First of all it is important to 'tune' ZFS. I've seen some panics of my systems without using this parameters. It is necessary to use lots of RAM for ZFS. I have 2GB in my little server...

I've followed the FreeBSD ZFSTuning Guide and added the following lines to the /boot/loader.conf file

vm.kmem_size_max="1073741824"
vm.kmem_size="1073741824"
vfs.zfs.prefetch_disable=1

I am not sure about the vfs.zfs.prefetch_disable=1, but as I said, my experiences are good with this settings.

Editing of the /boot/loader.conf file is easy :-) Use your Web-GUI, go to -> Advanced -> Edit File -> add /boot/loader.conf to the File path and hit Load.

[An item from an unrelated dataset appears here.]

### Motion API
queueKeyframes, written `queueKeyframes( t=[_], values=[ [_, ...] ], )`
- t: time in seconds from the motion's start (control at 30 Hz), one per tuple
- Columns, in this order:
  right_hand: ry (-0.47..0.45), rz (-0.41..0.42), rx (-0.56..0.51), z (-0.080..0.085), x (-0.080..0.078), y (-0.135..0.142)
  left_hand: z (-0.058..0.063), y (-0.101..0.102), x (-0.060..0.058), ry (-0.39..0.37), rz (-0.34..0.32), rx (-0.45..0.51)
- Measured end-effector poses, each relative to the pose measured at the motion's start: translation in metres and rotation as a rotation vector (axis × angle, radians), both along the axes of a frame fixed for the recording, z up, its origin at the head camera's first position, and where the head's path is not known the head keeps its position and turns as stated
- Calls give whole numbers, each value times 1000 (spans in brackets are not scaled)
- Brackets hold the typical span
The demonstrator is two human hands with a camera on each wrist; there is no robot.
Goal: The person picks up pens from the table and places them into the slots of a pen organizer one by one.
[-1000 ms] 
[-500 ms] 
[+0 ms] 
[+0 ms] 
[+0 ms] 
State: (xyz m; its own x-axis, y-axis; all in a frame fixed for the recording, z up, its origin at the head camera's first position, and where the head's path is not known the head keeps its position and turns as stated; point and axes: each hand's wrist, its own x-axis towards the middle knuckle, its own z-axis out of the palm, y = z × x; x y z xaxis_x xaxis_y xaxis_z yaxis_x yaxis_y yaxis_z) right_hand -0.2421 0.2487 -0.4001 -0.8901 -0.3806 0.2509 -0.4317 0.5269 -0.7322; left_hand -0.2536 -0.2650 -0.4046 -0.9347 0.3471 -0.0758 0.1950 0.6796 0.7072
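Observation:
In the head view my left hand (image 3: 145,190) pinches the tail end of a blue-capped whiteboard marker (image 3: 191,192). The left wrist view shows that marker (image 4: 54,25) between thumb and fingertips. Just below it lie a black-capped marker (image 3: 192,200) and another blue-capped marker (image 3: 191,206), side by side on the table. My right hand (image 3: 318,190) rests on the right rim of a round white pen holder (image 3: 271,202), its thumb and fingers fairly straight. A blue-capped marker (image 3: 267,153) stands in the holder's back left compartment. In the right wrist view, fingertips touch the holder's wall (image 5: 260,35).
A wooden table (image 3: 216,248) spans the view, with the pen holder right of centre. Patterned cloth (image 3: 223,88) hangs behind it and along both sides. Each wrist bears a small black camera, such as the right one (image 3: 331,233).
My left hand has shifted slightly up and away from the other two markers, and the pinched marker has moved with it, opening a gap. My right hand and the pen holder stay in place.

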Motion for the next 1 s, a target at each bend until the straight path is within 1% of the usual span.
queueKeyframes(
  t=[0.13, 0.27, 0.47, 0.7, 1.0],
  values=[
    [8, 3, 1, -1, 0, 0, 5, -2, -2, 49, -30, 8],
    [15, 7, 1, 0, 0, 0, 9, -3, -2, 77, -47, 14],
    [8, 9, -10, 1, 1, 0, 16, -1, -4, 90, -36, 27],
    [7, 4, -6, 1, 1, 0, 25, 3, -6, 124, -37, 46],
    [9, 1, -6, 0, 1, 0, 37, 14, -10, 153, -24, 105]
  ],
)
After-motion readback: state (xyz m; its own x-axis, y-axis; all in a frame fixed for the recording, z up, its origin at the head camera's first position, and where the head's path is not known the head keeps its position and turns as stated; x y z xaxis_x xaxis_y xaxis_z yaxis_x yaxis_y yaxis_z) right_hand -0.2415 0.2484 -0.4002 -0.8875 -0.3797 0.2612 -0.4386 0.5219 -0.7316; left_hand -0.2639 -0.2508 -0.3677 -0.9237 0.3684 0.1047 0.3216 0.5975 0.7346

Add the lines to that file and hit the Save Button.

Please be aware that these changes are not saved to the 'XML system configuration' (-> System -> Backup/Restore -> Download configuration).


FreeBSD tuning... I've simply used the 'Tuning' of FreeNAS. You can find that also on your Web-GUI.
Go to -> System -> Advanced -> mark the Tuning Box and hit Save.

And last but not least there are some nice tuning variables to be found on the TCP Tuning Guide for FreeBSD (here http://acs.lbl.gov/TCP-tuning/FreeBSD.html or here http://fasterdata.es.net/TCP-tuning/FreeBSD.html)

Add this variables via -> System -> Advanced -> sysctl.conf

Here are the variables in detail:

# ups spinup time for drive recognition
hw.ata.to=15
# System tuning - Original -> 2097152
kern.ipc.maxsockbuf=16777216
# System tuning
kern.ipc.nmbclusters=32768
# System tuning
kern.ipc.somaxconn=8192
# System tuning
kern.maxfiles=65536
# System tuning
kern.maxfilesperproc=32768
# System tuning
net.inet.tcp.delayed_ack=0
# System tuning
net.inet.tcp.inflight.enable=0
# System tuning
net.inet.tcp.path_mtu_discovery=0
# http://acs.lbl.gov/TCP-tuning/FreeBSD.html
net.inet.tcp.recvbuf_auto=1
# http://acs.lbl.gov/TCP-tuning/FreeBSD.html
net.inet.tcp.recvbuf_inc=16384
# http://acs.lbl.gov/TCP-tuning/FreeBSD.html
net.inet.tcp.recvbuf_max=16777216
# System tuning
net.inet.tcp.recvspace=65536
# http://acs.lbl.gov/TCP-tuning/FreeBSD.html
net.inet.tcp.rfc1323=1
# http://acs.lbl.gov/TCP-tuning/FreeBSD.html
net.inet.tcp.sendbuf_auto=1
# http://acs.lbl.gov/TCP-tuning/FreeBSD.html
net.inet.tcp.sendbuf_inc =8192
# System tuning
net.inet.tcp.sendspace=65536
# System tuning
net.inet.udp.maxdgram=57344
# System tuning
net.inet.udp.recvspace=65536
# System tuning
net.local.stream.recvspace=65536
# System tuning
net.local.stream.sendspace=65536
# http://acs.lbl.gov/TCP-tuning/FreeBSD.html
net.inet.tcp.sendbuf_max=16777216

I would really appreciate any comments about this tuning variables!